An Investigation of Libration Heating and the Thermal State of Enceladus's Ice Shell

TL;DR

This study models the effect of forced librations on Enceladus's ice shell heating and finds libration heating alone is insufficient to explain observed heat loss, suggesting additional heat sources or non-steady state conditions.

Contribution

It introduces a model including ice shell elasticity to assess libration heating's impact on Enceladus's thermal state, challenging previous runaway melting hypotheses.

Findings

Libration heating is insufficient to match Enceladus's heat loss.

Enceladus likely has additional heat sources beneath the ice shell.

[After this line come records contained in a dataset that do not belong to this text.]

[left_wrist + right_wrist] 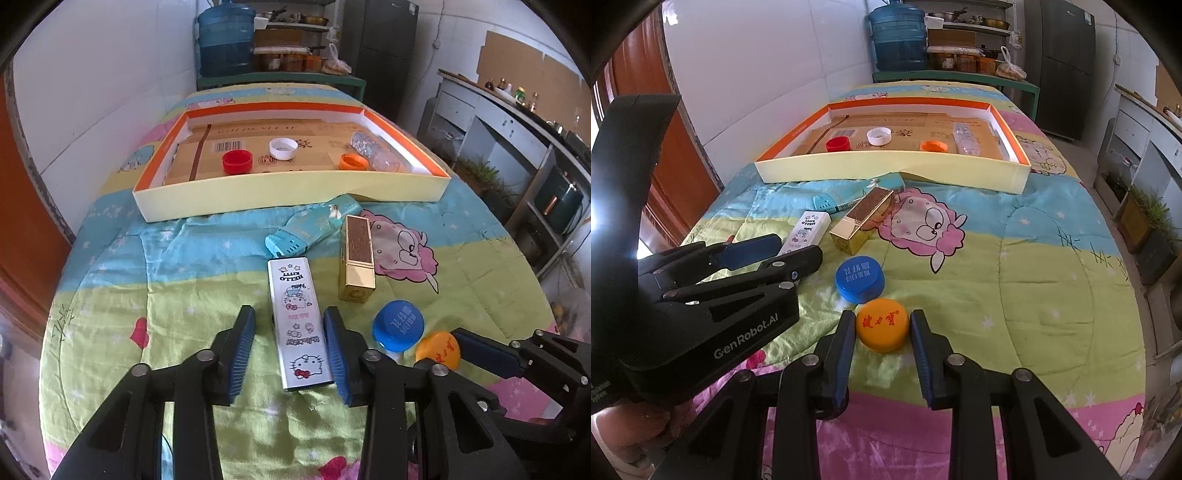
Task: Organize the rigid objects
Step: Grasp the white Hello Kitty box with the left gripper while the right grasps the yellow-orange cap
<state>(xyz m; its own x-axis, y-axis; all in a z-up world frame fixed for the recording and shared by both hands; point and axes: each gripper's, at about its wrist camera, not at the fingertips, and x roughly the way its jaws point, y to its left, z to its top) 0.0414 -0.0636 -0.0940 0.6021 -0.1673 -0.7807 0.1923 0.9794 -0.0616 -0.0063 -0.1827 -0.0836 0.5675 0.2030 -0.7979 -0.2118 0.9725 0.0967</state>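
Note:
My left gripper [290,343] is open, its jaws either side of a white Hello Kitty box [299,325] lying on the quilt; the right pad [338,363] is next to the box, a gap on the left. My right gripper [882,341] is open around a yellow cap [882,325], with small gaps both sides. A blue cap [860,278] lies just beyond it. A gold box [356,258] and a teal box [314,229] lie further on. The shallow cardboard tray [288,192] holds a red cap [237,162], a white cap [283,148], an orange cap [353,161] and a clear bottle [375,151].
The quilt-covered table [1015,258] has open space on its right half. A white wall runs along the left. A blue water jug [897,35] and shelves stand behind the table; a counter [517,122] is at the right.

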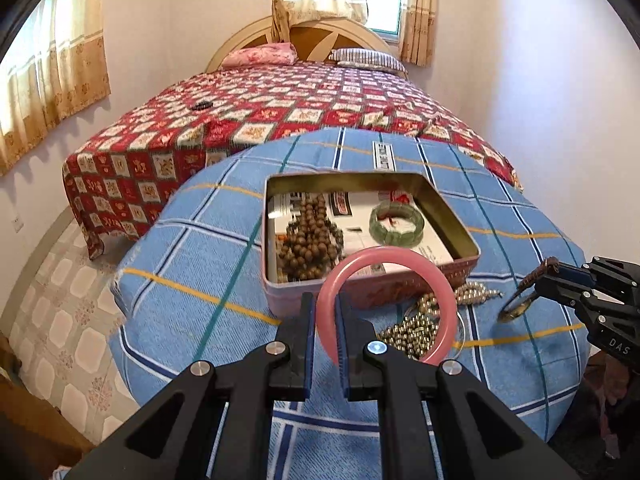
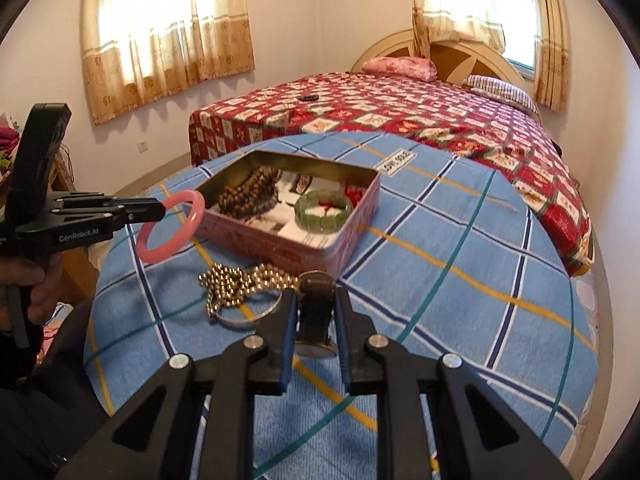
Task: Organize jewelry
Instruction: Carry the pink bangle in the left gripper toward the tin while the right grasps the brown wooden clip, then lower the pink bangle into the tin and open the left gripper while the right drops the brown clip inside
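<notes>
On the blue checked cloth of the counter [image 2: 460, 240], the sorting looks roughly half done. At the left, the left hand-held gripper [image 1: 325, 332] is nearly closed on a pink bangle [image 1: 404, 268], held in the air just short of the tin's near wall, so that piece seems next to go in. Further right stands the open pink tin [image 2: 344, 240], near the middle of the counter; inside it already lie a string of brown wooden beads [image 1: 310, 240] and a green bracelet [image 1: 396, 220] on some printed paper. Just beside the tin's near wall, a heap of gold bead chain [image 2: 236, 280] with a thin metal bangle [image 2: 244, 320] lies loose on the cloth. Rightmost, the right hand-held gripper [image 2: 316, 312] pinches a dark watch [image 2: 316, 320] by its strap, close above the cloth.
</notes>
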Motion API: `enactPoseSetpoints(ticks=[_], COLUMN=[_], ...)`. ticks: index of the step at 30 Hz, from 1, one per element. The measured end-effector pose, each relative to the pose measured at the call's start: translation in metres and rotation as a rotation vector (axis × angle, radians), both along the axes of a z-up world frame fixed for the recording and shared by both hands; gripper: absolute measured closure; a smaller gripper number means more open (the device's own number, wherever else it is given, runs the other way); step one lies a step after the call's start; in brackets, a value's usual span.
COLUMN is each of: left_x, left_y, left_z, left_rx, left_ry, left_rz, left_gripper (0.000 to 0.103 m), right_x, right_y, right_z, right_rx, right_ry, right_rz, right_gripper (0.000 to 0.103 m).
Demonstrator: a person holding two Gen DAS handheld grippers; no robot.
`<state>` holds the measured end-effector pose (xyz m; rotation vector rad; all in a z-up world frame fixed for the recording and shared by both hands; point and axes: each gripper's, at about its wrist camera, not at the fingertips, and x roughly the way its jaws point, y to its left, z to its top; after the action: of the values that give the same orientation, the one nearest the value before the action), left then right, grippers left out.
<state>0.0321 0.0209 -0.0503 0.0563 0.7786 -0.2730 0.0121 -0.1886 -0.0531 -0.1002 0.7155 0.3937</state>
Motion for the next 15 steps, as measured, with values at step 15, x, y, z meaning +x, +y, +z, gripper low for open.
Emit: enactPoseSetpoints(ticks=[15], left_x=[0.026], left_y=[0.002], left_z=[0.023], left_rx=[0.039], left_ry=[-0.076], left_rz=[0.034], left_gripper=[0.094], right_x=[0.023], right_y=[0.015], right_z=[0.030], right_rx=[0.019], right_ry=[-0.068], right_rz=[0.016], right_gripper=[0.083])
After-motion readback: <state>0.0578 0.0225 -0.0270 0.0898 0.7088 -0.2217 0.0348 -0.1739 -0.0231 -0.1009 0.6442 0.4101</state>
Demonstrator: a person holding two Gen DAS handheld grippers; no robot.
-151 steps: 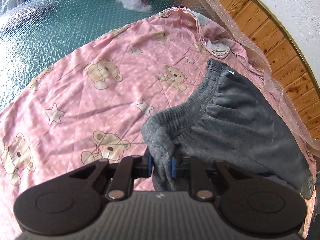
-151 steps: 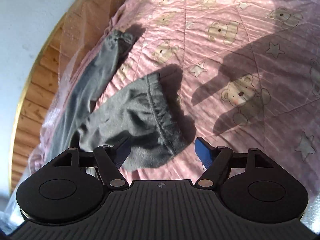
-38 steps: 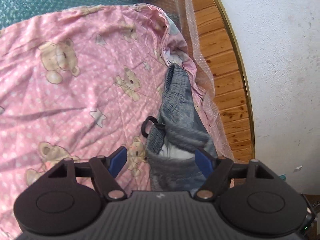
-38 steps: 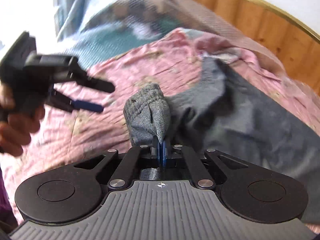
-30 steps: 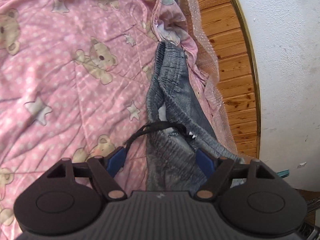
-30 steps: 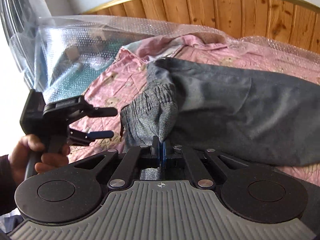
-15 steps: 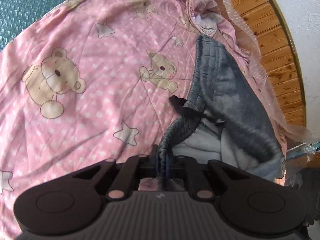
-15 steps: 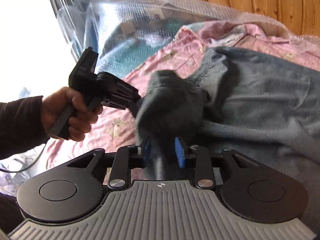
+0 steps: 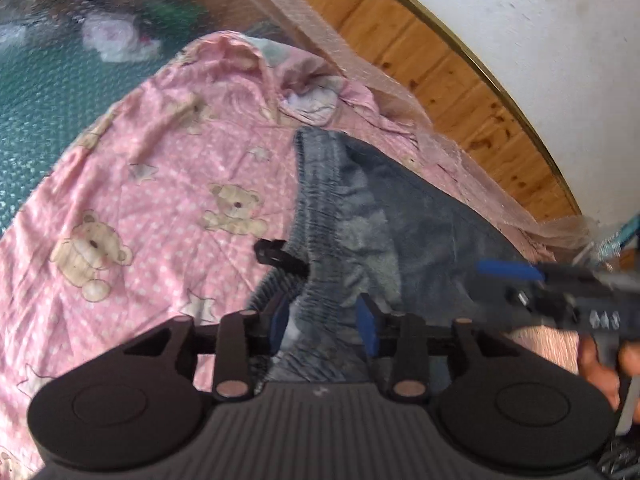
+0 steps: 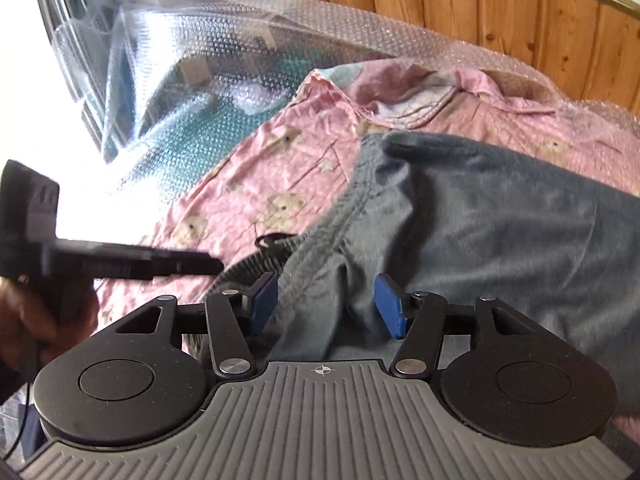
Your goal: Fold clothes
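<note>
While your left gripper [image 9: 323, 322] points down at the bed, its jaws are opening, and the bunched waistband of the grey trousers [image 9: 400, 216] sits between the blue pads [image 9: 367, 326] without being pinched. Your right gripper [image 10: 326, 304] reads the same way: jaws opening, pads apart, a fold of the waistband lying loose in the gap. The trousers lie on the pink sheet [image 9: 152, 184], running from lower centre toward the right of both frames, waistband on the left side of the garment. A black drawstring [image 9: 280, 258] loop pokes out from the waistband onto the sheet at mid-frame. In the left view your right gripper shows blurred at the right edge, held in a hand [image 9: 604, 368]; in the right view your left gripper shows blurred at the left edge. Bubble wrap [image 10: 192, 60] covers the upper left, and a wooden headboard [image 10: 520, 12] spans the top.
</note>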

Thermal state of Enceladus's ice shell is stabilized by shell thickness.

Abstract

Tidal dissipation is thought to be responsible for the observed high heat loss on Enceladus. Forced librations can enhance tidal dissipation in the ice shell, but how such librations affect the thermal state of Enceladus has not been investigated. Here we investigate the heating effect of forced librations using the model of Van Hoolst et al. (2013), which includes the elasticity of the ice shell. We find that libration heating in the ice shell is insufficient to match the inferred conductive heat loss of Enceladus. This suggests that either Enceladus is not in a thermal steady state, or additional heating mechanisms beneath the ice shell are contributing the bulk of the power. In the presence of such an additional heat source, Enceladus resides in a stable thermal equilibrium, resisting small perturbations to the shell thickness. Our results do not support the occurrence of a runaway melting process proposed by Luan and Goldreich (2017). In our study, the strong dependence of conductive loss on shell thickness stabilizes the thermal state of Enceladus's ice shell. Our study implies that thermal runaway (if it occurred) or episodic heating on Enceladus is unlikely to originate from librations of the ice shell.